Brad Pitt currently stars in — and has received high critical marks for — the new movie Allied. But while I’m sure the audience for this film consists of those enamored of Pitt’s charms, I dare them to watch his early (1991) work, the definitely un-cool Cool World.

Pitt plays Frank, a U.S. Army veteran who loses his mother in a motorcycle crash, and then is somehow, accidentally, it seems, transported to a cartoon land known as Cool World. At the same time, a convict named Jack (Gabriel Byrne) is having visions about Cool World — especially its most notorious citizen, a blonde vamp named Holli Would. A real entrepreneur, he translates those visions into a best-selling comic book series.

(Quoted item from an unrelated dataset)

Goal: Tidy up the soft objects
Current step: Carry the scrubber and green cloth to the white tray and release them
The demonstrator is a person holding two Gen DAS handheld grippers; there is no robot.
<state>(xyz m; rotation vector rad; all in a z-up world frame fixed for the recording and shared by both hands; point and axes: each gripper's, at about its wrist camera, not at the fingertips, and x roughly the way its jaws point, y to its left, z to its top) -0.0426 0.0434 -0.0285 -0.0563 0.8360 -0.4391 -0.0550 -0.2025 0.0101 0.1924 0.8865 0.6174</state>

It turns out Holli wants to exit animation land and become a real human. To do that, she must “cross-pollinate” (so to speak) with Jack, something Frank, now a honcho in the CW Police Department, is out to prevent. This may sound a bit sketchy to you, but what can you expect from a Who Framed Roger Rabbit? retread?

Pitt’s character veers between unsympathetic thug and annoying patsy. And Pitt’s acting is, you know, the pits. Byrne holds his own as he convincingly tries to resist Holli’s charms. But Holli would if she could (it’s the film’s tagline — don’t blame me!), and soon flesh and ink combine into a lukewarm PG-13 romp. Holli is transformed into Kim Basinger and runs rampant through real-world Las Vegas.

Cool World itself is populated with tepid characters with “witty” names like Slash, Mash, Bash and Bob. The non-stop Ralph Bakshi-animated mayhem makes you so woozy you’ll be clamoring for Hanna-Barbera Productions.

This film was such a dud that the studio withdrew all advertising support after the opening weekend, which didn’t stop it from garnering a Razzie nomination for Worst Actress for Basinger.

While at the Bryant Homestead, I came across a line the poet wrote: “Pain dies quickly, and lets her weary prisoners go; the fiercest agonies have shortest reign.” But I think if Bryant had the occasion to watch Cool World, he would have been surprised how long agony can last.

Postscript: My VHS copy of Cool World contains a trailer for another Pitt masterpiece, Johnny Suede. Google it and enjoy a good snicker over Brad’s Jimmy Neutron-style hairdo.